What needs to be done => An exact transcription of the listing, without its images, is what the answer must contain.

Data section start

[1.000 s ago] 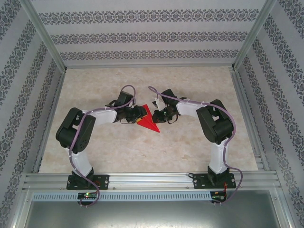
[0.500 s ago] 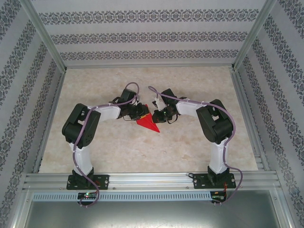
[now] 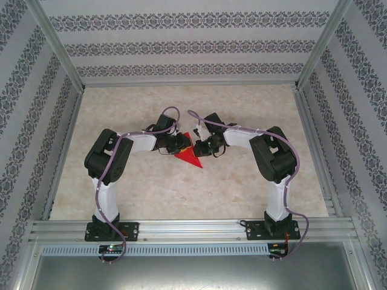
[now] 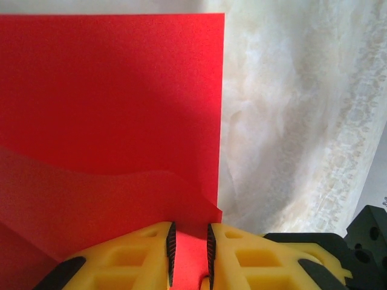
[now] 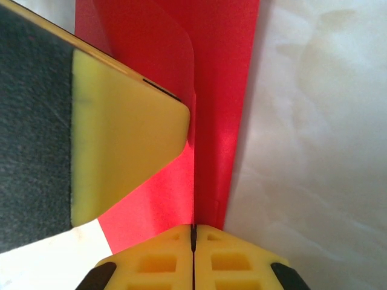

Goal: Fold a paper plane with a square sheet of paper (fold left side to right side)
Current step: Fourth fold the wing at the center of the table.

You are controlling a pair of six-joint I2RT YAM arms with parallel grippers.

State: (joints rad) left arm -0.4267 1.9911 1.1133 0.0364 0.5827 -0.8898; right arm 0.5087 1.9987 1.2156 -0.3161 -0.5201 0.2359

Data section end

Expected answer =>
[1.000 s ago] 
[0.500 s ago] 
[now] 
[now] 
[now] 

Goal: Fold a paper plane with a square sheet of paper (fold left side to right side)
Current step: Fourth fold the wing at the center of the table.

You are controlling a pair of six-joint I2RT YAM arms with parallel grippers.

State: (joints rad) left arm -0.4267 1.9911 1.1133 0.0364 0.5827 -0.8898; right arm 0.5087 1.9987 1.2156 -0.3161 -0.5201 0.2359

The answer has been given, and the exercise is complete.